--- TASK ---
What you return should be the complete data below, word for word, with no pictures in it.
[GIVEN MATERIAL Boundary: Start]
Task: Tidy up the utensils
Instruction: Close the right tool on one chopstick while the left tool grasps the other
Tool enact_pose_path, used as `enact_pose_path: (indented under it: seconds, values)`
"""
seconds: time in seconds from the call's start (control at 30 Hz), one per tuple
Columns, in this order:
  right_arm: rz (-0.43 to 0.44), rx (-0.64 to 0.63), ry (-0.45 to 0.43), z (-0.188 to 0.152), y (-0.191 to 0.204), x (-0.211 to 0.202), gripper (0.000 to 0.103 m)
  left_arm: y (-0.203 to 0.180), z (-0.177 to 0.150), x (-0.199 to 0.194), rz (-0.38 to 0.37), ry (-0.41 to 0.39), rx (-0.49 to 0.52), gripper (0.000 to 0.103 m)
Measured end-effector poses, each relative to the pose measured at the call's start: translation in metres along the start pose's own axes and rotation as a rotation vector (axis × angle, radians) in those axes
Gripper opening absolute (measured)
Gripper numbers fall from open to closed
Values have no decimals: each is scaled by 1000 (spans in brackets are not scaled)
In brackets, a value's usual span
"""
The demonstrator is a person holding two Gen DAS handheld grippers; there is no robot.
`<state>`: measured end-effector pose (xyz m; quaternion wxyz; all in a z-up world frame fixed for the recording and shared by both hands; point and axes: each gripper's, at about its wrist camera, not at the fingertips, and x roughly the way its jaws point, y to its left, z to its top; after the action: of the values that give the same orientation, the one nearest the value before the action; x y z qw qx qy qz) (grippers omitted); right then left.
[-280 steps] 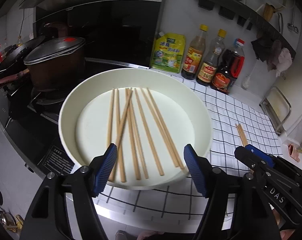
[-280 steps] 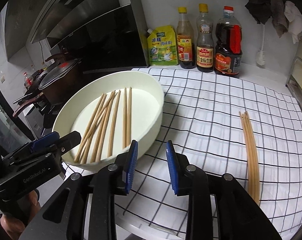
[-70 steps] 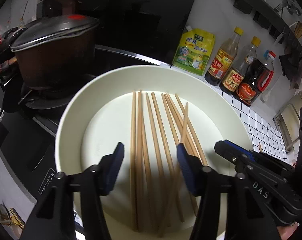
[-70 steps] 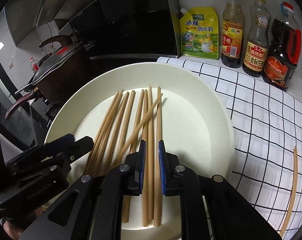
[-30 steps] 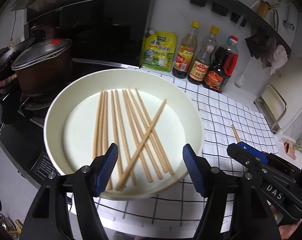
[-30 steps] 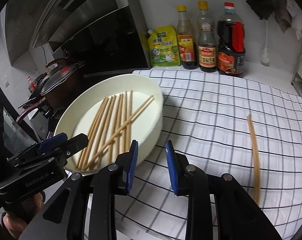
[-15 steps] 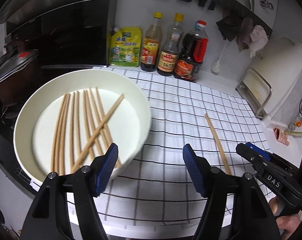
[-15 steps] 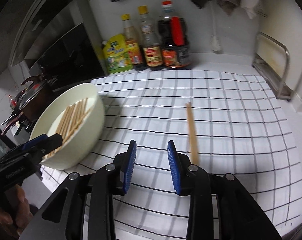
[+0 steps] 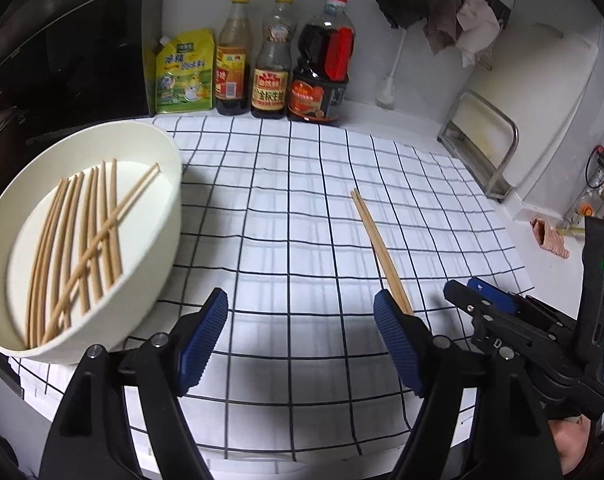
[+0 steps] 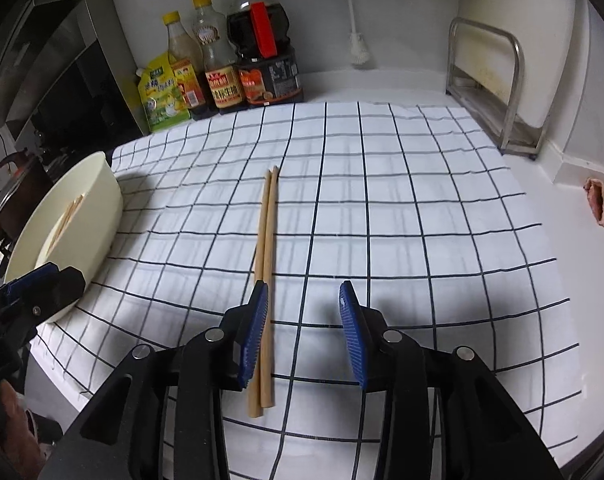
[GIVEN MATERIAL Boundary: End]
--- EXERCISE RESULT ---
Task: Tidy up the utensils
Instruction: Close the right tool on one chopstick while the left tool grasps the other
Tool enact_pose_path, used as `enact_pose_path: (indented under it: seconds, values)`
"""
seconds: time in seconds from the call's start (control at 30 Hz), one per tuple
Columns, in this order:
  right_arm: rz (-0.43 to 0.44), rx (-0.64 to 0.63), ry (-0.45 to 0.43), z (-0.188 to 0.152), y (-0.191 to 0.204), x (-0.211 to 0.202), gripper (0.000 to 0.103 m)
  left_arm: y (-0.203 to 0.180), z (-0.177 to 0.150), x (-0.199 to 0.194), rz (-0.38 to 0.37), ry (-0.41 to 0.39), rx (-0.49 to 0.52), gripper (0.000 to 0.103 m)
Measured end-effector poses, each relative to the pose measured at the call's start: translation in metres along the start pose's own axes and rotation as a rotation vector (axis × angle, radians) in those axes
Gripper opening absolute (measured)
Gripper numbers fall from open to closed
Values have no decimals: each is scaled by 1000 (spans in brackets are not scaled)
In brackets, a value's usual span
"""
The demonstrator is a person holding two Gen DAS handheld grippers; there is no robot.
`<state>`: measured end-effector pose (xyz m; quaternion wxyz; all in a z-up world frame fixed for the recording and shared by both hands; point and axes: each gripper's, at about its wrist camera, not at the fingertips, and x roughly the way its jaws point, y to its left, z to its top; after the action: of the values that give the same orientation, the one nearest the value before the action; x y z qw qx qy qz) (grippers omitted); right then left.
[-280 steps] 
[-280 steps] 
[-70 steps] 
[-70 steps] 
[-30 steps] 
[-30 steps] 
[-15 steps] 
[-15 steps] 
[+0 steps] 
[+0 steps] 

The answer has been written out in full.